EXERCISE: For the data that follows, return each line unchanged and drop the pictures.

*** TASK INPUTS

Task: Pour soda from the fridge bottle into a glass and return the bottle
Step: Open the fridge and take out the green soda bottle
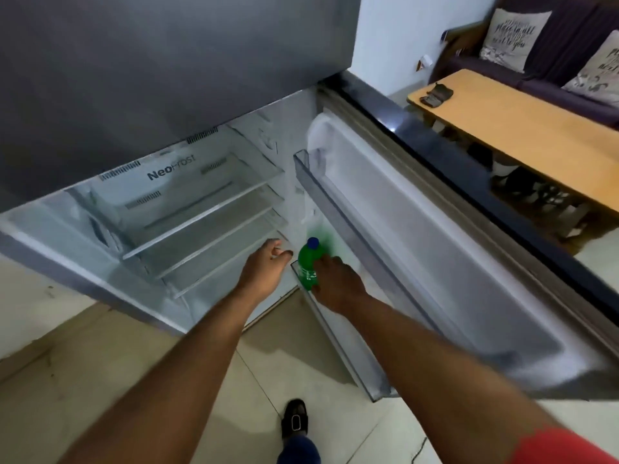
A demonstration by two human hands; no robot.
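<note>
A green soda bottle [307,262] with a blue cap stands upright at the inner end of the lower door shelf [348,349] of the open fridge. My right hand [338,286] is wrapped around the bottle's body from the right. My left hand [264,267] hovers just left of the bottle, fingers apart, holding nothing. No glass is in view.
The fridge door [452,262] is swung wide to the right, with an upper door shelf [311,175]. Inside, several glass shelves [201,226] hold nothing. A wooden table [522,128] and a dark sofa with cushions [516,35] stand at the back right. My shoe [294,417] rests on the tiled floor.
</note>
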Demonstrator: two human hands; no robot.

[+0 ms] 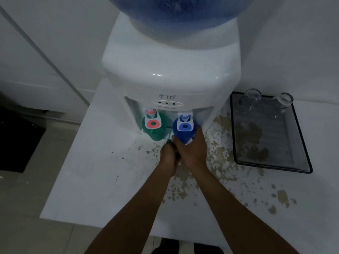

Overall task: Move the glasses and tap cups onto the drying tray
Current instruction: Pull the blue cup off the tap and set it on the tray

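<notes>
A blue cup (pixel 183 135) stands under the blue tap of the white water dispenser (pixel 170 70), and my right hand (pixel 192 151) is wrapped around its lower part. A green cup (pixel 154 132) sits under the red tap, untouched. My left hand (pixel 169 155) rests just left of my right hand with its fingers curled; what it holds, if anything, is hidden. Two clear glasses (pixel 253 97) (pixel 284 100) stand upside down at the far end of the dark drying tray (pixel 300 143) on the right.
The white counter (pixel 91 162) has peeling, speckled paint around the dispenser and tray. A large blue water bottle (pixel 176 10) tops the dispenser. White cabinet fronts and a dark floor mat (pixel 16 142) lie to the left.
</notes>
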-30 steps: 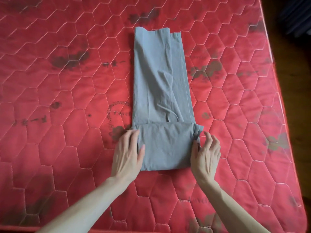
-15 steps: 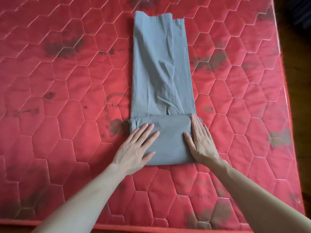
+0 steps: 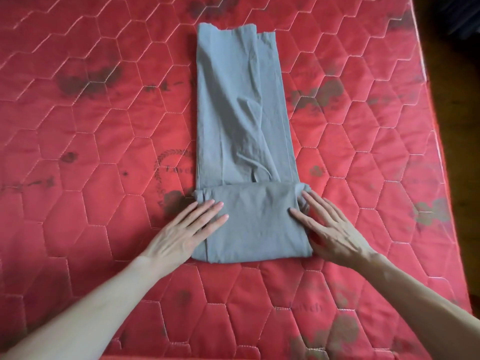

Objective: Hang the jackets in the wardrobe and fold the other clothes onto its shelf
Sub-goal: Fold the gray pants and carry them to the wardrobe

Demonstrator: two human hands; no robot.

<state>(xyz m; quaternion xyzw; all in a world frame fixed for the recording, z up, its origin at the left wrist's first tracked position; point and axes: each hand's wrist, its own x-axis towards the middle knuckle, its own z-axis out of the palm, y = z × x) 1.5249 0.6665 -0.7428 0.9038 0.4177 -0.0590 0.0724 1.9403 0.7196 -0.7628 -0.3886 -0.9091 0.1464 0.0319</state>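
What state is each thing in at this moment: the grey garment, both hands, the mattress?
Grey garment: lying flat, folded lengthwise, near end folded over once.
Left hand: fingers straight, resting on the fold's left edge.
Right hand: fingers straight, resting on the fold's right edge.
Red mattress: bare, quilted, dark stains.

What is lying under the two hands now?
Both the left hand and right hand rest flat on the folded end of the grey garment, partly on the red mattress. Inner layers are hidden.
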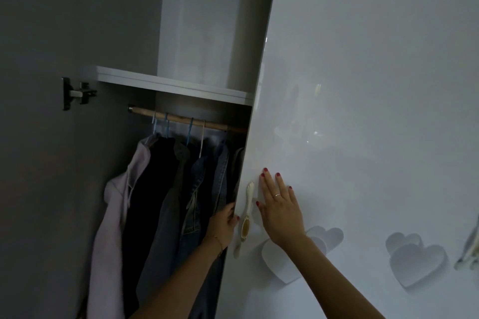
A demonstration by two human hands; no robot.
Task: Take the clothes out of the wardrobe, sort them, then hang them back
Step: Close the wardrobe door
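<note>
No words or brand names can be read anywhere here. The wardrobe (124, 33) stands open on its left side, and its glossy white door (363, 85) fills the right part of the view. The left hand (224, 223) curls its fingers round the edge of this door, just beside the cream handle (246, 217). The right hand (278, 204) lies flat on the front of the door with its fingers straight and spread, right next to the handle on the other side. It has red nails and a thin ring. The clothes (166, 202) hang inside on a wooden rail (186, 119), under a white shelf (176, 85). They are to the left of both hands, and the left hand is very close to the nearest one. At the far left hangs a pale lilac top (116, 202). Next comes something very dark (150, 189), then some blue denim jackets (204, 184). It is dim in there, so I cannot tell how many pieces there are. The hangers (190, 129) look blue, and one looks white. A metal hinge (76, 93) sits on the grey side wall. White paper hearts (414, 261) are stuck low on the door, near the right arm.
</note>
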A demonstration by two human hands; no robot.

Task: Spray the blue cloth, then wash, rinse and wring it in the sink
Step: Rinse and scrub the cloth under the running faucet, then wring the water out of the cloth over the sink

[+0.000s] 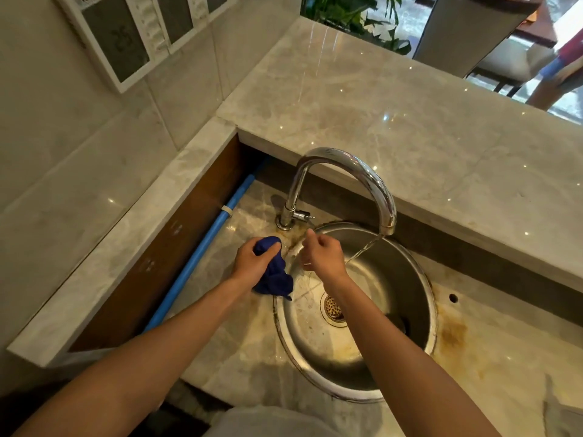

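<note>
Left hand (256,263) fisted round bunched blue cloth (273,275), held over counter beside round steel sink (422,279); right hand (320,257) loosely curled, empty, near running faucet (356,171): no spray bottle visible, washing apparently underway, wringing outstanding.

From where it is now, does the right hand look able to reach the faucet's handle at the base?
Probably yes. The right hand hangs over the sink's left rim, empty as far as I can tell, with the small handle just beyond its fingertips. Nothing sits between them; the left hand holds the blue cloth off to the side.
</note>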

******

TASK SOLUTION:
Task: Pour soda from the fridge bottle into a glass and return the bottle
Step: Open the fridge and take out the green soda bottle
A demonstration by two human hands; no robot.
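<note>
A green soda bottle [307,262] with a blue cap stands upright at the inner end of the lower door shelf [348,349] of the open fridge. My right hand [338,286] is wrapped around the bottle's body from the right. My left hand [264,267] hovers just left of the bottle, fingers apart, holding nothing. No glass is in view.
The fridge door [452,262] is swung wide to the right, with an upper door shelf [311,175]. Inside, several glass shelves [201,226] hold nothing. A wooden table [522,128] and a dark sofa with cushions [516,35] stand at the back right. My shoe [294,417] rests on the tiled floor.
</note>
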Demonstrator: two human hands; no robot.

[+0 ms] 

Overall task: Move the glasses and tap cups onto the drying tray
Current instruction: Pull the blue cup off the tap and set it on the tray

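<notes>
A blue cup (pixel 183 135) stands under the blue tap of the white water dispenser (pixel 170 70), and my right hand (pixel 192 151) is wrapped around its lower part. A green cup (pixel 154 132) sits under the red tap, untouched. My left hand (pixel 169 155) rests just left of my right hand with its fingers curled; what it holds, if anything, is hidden. Two clear glasses (pixel 253 97) (pixel 284 100) stand upside down at the far end of the dark drying tray (pixel 300 143) on the right.
The white counter (pixel 91 162) has peeling, speckled paint around the dispenser and tray. A large blue water bottle (pixel 176 10) tops the dispenser. White cabinet fronts and a dark floor mat (pixel 16 142) lie to the left.
</notes>
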-30 steps: 
-15 steps: 
+0 steps: 

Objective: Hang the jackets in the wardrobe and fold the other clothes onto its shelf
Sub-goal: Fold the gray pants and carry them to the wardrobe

Demonstrator: two human hands; no robot.

<state>(xyz m; quaternion xyzw; all in a world frame fixed for the recording, z up, its origin at the left wrist's first tracked position; point and axes: each hand's wrist, its own x-axis towards the middle knuckle, its own z-axis out of the palm, y = z × x) 1.5249 0.6665 -0.7428 0.9038 0.4177 -0.0590 0.0724 1.9403 0.7196 -0.7628 -0.3886 -0.9091 0.1464 0.0319</state>
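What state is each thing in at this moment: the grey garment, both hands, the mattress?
Grey garment: lying flat, folded lengthwise, near end folded over once.
Left hand: fingers straight, resting on the fold's left edge.
Right hand: fingers straight, resting on the fold's right edge.
Red mattress: bare, quilted, dark stains.

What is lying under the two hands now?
Both the left hand and right hand rest flat on the folded end of the grey garment, partly on the red mattress. Inner layers are hidden.
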A demonstration by two human hands; no robot.
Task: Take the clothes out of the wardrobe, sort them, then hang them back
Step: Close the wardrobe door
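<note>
No words or brand names can be read anywhere here. The wardrobe (124, 33) stands open on its left side, and its glossy white door (363, 85) fills the right part of the view. The left hand (224, 223) curls its fingers round the edge of this door, just beside the cream handle (246, 217). The right hand (278, 204) lies flat on the front of the door with its fingers straight and spread, right next to the handle on the other side. It has red nails and a thin ring. The clothes (166, 202) hang inside on a wooden rail (186, 119), under a white shelf (176, 85). They are to the left of both hands, and the left hand is very close to the nearest one. At the far left hangs a pale lilac top (116, 202). Next comes something very dark (150, 189), then some blue denim jackets (204, 184). It is dim in there, so I cannot tell how many pieces there are. The hangers (190, 129) look blue, and one looks white. A metal hinge (76, 93) sits on the grey side wall. White paper hearts (414, 261) are stuck low on the door, near the right arm.
</note>
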A demonstration by two human hands; no robot.

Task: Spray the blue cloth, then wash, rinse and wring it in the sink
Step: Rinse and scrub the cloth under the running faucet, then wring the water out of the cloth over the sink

[+0.000s] 

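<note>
Left hand (256,263) fisted round bunched blue cloth (273,275), held over counter beside round steel sink (422,279); right hand (320,257) loosely curled, empty, near running faucet (356,171): no spray bottle visible, washing apparently underway, wringing outstanding.

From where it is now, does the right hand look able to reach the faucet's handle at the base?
Probably yes. The right hand hangs over the sink's left rim, empty as far as I can tell, with the small handle just beyond its fingertips. Nothing sits between them; the left hand holds the blue cloth off to the side.
</note>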

This output has been written out in full.